Assignment:
Print each entry again exactly as written, and keep the pictures out.

Data for analysis:
[Start of Attachment]

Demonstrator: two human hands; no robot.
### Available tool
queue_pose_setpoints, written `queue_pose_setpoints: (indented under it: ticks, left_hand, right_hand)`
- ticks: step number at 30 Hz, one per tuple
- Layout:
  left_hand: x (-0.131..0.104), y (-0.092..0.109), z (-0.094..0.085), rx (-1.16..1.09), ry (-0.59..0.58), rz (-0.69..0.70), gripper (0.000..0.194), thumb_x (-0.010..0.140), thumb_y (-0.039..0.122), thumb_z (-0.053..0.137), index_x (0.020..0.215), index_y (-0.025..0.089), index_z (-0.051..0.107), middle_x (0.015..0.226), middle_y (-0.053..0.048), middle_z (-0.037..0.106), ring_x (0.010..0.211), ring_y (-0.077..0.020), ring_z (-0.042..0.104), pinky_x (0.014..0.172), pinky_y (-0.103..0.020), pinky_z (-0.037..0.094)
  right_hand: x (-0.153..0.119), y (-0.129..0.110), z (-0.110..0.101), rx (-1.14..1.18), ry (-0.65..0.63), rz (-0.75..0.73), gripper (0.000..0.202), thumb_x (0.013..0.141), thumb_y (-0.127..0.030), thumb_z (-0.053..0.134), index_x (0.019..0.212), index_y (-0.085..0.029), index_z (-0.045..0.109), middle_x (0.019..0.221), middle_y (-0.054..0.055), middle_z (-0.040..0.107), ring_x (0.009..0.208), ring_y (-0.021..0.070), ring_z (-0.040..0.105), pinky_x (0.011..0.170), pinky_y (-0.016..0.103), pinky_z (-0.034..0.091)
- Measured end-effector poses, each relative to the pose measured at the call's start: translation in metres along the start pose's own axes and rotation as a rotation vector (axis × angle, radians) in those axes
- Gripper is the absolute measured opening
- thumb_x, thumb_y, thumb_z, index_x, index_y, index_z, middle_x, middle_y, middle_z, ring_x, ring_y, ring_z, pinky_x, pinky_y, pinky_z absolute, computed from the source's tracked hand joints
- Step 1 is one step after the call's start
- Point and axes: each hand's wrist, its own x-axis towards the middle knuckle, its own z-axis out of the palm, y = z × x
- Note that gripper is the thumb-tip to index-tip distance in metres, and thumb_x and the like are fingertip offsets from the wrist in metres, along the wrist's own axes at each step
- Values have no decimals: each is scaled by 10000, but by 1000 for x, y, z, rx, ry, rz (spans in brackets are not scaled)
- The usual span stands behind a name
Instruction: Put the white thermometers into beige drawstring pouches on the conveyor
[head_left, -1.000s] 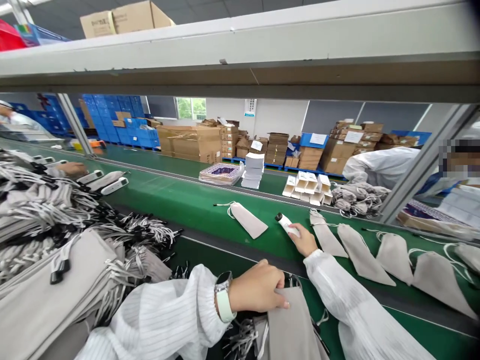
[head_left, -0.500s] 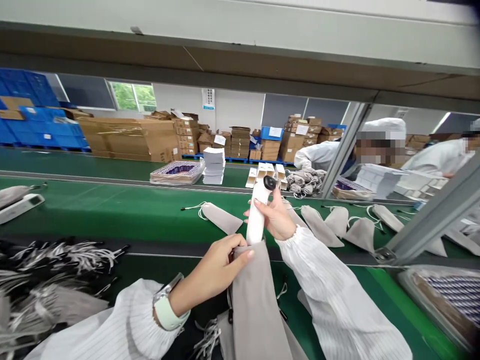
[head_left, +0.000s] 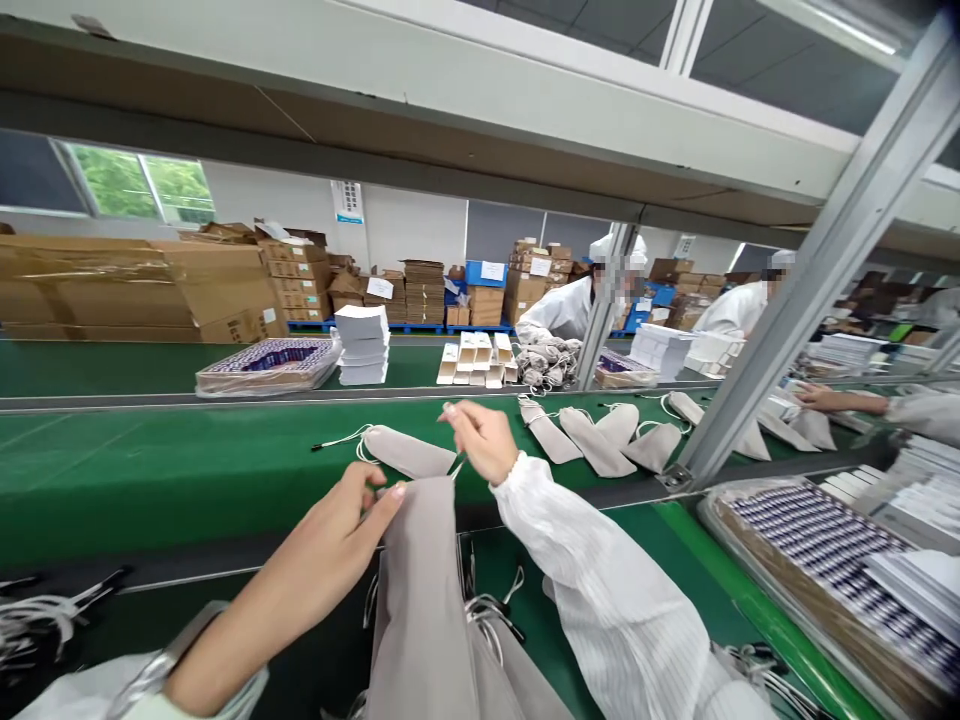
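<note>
A grey fabric drawstring pouch (head_left: 424, 590) stands upright in front of me. My left hand (head_left: 334, 540) is closed on its top left edge, thumb and fingers pinching the cloth. My right hand (head_left: 484, 438) is closed just above the pouch's right top corner, with a thin white drawstring (head_left: 458, 466) running from it down to the pouch. The white device with a black end cannot be seen now. More grey pouches (head_left: 525, 660) lie under and beside the one I hold, with loose cords around them. Another grey pouch (head_left: 411, 452) lies on the green belt just beyond my hands.
Several pouches (head_left: 596, 440) lie along the green belt (head_left: 187, 450) to the right. Small white boxes (head_left: 472, 355) and a paper stack (head_left: 363, 345) stand beyond. A slanted metal post (head_left: 787, 290) rises at right, near a wrapped tray (head_left: 817, 560). Co-workers in white sit across.
The white device has gone out of sight at the pouch's mouth. My right hand has let go of it and now pinches the drawstring. The view has swung to the right.
</note>
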Motion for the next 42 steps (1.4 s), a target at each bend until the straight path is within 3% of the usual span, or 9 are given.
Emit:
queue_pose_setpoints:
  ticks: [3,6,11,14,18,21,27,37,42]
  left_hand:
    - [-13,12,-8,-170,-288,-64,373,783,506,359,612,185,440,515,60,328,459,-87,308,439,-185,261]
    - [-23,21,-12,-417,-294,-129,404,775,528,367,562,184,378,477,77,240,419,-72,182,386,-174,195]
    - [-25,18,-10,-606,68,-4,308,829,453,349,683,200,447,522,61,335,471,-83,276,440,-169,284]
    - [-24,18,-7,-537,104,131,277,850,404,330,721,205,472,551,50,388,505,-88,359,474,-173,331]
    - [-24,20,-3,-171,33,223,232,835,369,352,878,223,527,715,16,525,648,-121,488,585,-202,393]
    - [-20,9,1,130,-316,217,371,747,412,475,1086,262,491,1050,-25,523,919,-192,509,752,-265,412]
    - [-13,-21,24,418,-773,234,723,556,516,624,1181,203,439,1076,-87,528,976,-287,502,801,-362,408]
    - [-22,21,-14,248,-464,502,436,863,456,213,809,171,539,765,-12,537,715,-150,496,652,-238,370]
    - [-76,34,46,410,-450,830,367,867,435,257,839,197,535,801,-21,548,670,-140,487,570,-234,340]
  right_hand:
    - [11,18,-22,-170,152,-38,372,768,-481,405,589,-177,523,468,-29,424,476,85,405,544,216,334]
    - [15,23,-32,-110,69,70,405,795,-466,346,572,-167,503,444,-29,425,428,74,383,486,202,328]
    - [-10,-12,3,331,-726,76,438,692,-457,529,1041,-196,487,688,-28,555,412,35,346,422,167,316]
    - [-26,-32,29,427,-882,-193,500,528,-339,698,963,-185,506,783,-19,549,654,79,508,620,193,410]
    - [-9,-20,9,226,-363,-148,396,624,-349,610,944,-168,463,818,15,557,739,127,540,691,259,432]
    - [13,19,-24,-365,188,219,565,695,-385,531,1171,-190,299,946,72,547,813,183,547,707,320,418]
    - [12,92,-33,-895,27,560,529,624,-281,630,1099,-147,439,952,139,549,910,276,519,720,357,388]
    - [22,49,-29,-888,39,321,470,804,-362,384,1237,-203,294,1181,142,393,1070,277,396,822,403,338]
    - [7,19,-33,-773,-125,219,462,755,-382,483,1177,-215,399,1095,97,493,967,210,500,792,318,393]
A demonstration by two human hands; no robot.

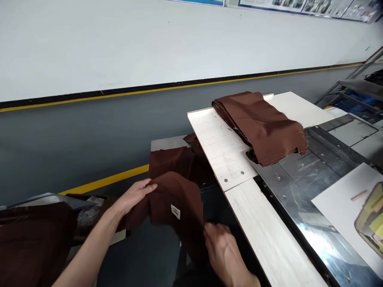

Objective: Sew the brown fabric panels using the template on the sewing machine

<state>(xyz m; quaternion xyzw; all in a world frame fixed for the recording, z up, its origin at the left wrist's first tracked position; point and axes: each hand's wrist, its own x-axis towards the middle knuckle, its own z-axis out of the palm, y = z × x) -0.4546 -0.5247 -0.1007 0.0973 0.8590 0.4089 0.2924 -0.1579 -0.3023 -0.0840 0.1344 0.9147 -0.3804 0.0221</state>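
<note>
A brown fabric piece [182,195] with a small white label [175,212] hangs between my two hands, beside the white table edge. My left hand [136,195] grips its upper left side, thumb and fingers closed over the cloth. Lower down on the right, my right hand [221,243] is closed on the fabric's right edge; its fingertips are partly hidden and a little blurred. Behind the held piece, more brown cloth [170,159] lies on a low surface under the table.
A folded stack of brown fabric [260,123] lies across the white tabletop [209,139] and a metal plate [299,175]. A white sheet with a coloured picture [338,199] rests on the metal. At lower left is a heap of brown cloth [32,239]. The wall [104,123] runs behind.
</note>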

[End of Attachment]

Response to this task:
Demonstrator: two human hands; no robot.
### Available tool
queue_pose_setpoints, written `queue_pose_setpoints: (indented under it: ticks, left_hand, right_hand)`
- ticks: step number at 30 Hz, one per tuple
- Layout:
  left_hand: x (-0.131..0.104), y (-0.092..0.109), z (-0.094..0.085), rx (-1.16..1.09), ry (-0.59..0.58), rz (-0.69..0.70), gripper (0.000..0.194), thumb_x (-0.010..0.140), thumb_y (-0.039..0.122), thumb_z (-0.053..0.137), index_x (0.020..0.215), index_y (-0.025..0.089), index_z (-0.051..0.107), middle_x (0.015..0.226), middle_y (-0.053..0.048), middle_z (-0.037..0.106), ring_x (0.010..0.211), ring_y (-0.077..0.020), ring_z (-0.042..0.104), pinky_x (0.014..0.172), pinky_y (-0.103..0.020), pinky_z (-0.037..0.094)
  right_hand: x (-0.153..0.119), y (-0.129..0.110), z (-0.110..0.101), rx (-1.14..1.18), ry (-0.65..0.63), rz (-0.75..0.73), gripper (0.000..0.202), thumb_x (0.013..0.141), thumb_y (-0.127..0.030), thumb_z (-0.053..0.134), index_x (0.019..0.212), index_y (-0.085..0.029), index_z (-0.045..0.109), middle_x (0.019..0.221), middle_y (-0.054..0.055), middle_z (-0.040..0.107), ring_x (0.009..0.208), ring_y (-0.021..0.070), ring_z (-0.040..0.105), pinky_x (0.011..0.170), pinky_y (-0.016..0.103), pinky_z (-0.034..0.091)
- Measured end-effector poses, each relative to the pose measured at the call's start: translation in metres along the start pose's own axes and rotation as a rotation vector (axis × angle, radians) in those axes
- Gripper is the absolute measured opening
- thumb_x, thumb_y, thumb_z, index_x, index_y, index_z, middle_x, middle_y, middle_z, ring_x, ring_y, ring_z, pinky_x, pinky_y, pinky_z absolute, computed from the source's tracked hand joints
- Step 1 is one step after the call's start
- Point and axes: each hand's wrist, its own x-axis towards the middle knuckle, its own z-axis out of the palm, y = z × x
- Note that gripper is the thumb-tip to index-tip distance in metres, and thumb_x and the like are fingertip offsets from the wrist in metres, along the wrist's own axes at each step
- Values have no decimals: each is scaled by 10000, but by 1000 for x, y, z, rx, ry, rz (spans in brackets are not scaled)
- The usual span stands behind a name
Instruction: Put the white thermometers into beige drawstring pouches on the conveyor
[head_left, -1.000s] 
[head_left, -0.500s] 
[head_left, +0.000s] 
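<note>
A grey fabric drawstring pouch (head_left: 424, 590) stands upright in front of me. My left hand (head_left: 334, 540) is closed on its top left edge, thumb and fingers pinching the cloth. My right hand (head_left: 484, 438) is closed just above the pouch's right top corner, with a thin white drawstring (head_left: 458, 466) running from it down to the pouch. The white device with a black end cannot be seen now. More grey pouches (head_left: 525, 660) lie under and beside the one I hold, with loose cords around them. Another grey pouch (head_left: 411, 452) lies on the green belt just beyond my hands.
Several pouches (head_left: 596, 440) lie along the green belt (head_left: 187, 450) to the right. Small white boxes (head_left: 472, 355) and a paper stack (head_left: 363, 345) stand beyond. A slanted metal post (head_left: 787, 290) rises at right, near a wrapped tray (head_left: 817, 560). Co-workers in white sit across.
The white device has gone out of sight at the pouch's mouth. My right hand has let go of it and now pinches the drawstring. The view has swung to the right.
</note>
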Motion for the next 42 steps (1.4 s), a target at each bend until the straight path is within 3% of the usual span, or 9 are given.
Emit:
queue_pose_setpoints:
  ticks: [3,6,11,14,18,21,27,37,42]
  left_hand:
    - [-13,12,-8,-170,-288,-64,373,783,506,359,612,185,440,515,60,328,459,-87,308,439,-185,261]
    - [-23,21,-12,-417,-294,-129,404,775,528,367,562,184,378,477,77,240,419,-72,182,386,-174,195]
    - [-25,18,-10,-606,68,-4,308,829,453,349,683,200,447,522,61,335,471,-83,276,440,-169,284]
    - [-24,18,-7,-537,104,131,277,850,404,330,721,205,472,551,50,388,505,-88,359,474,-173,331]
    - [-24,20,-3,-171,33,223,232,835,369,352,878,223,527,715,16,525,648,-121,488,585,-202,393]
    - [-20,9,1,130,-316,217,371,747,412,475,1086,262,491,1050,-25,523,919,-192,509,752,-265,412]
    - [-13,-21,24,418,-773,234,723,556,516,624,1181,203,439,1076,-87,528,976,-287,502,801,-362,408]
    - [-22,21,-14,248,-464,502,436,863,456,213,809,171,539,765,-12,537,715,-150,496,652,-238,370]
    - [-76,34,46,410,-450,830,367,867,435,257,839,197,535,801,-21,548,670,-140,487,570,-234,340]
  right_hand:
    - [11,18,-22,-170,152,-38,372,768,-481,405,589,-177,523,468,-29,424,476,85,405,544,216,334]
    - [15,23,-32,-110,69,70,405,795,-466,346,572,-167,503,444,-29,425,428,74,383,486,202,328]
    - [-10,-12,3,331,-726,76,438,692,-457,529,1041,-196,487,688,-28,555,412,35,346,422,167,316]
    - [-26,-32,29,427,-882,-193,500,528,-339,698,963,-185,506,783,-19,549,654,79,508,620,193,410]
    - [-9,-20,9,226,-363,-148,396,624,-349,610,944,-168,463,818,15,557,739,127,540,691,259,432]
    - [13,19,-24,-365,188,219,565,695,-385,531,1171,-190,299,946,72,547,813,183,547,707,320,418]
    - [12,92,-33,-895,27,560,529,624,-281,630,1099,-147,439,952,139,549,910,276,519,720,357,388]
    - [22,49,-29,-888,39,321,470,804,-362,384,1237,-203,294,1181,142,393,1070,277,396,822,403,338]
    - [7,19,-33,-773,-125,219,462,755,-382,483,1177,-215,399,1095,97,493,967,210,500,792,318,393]
A demonstration by two human hands; no robot.


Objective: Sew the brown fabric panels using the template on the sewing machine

<state>(xyz m; quaternion xyzw; all in a world frame fixed for the recording, z up, its origin at the left wrist's first tracked position; point and axes: each hand's wrist, its own x-axis towards the middle knuckle, its own z-axis out of the palm, y = z × x) -0.4546 -0.5247 -0.1007 0.0973 0.8590 0.4089 0.2924 -0.1579 -0.3023 -0.0840 0.1344 0.9147 -0.3804 0.0221</state>
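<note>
A brown fabric piece [182,195] with a small white label [175,212] hangs between my two hands, beside the white table edge. My left hand [136,195] grips its upper left side, thumb and fingers closed over the cloth. Lower down on the right, my right hand [221,243] is closed on the fabric's right edge; its fingertips are partly hidden and a little blurred. Behind the held piece, more brown cloth [170,159] lies on a low surface under the table.
A folded stack of brown fabric [260,123] lies across the white tabletop [209,139] and a metal plate [299,175]. A white sheet with a coloured picture [338,199] rests on the metal. At lower left is a heap of brown cloth [32,239]. The wall [104,123] runs behind.
</note>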

Work on the exercise is now concluded.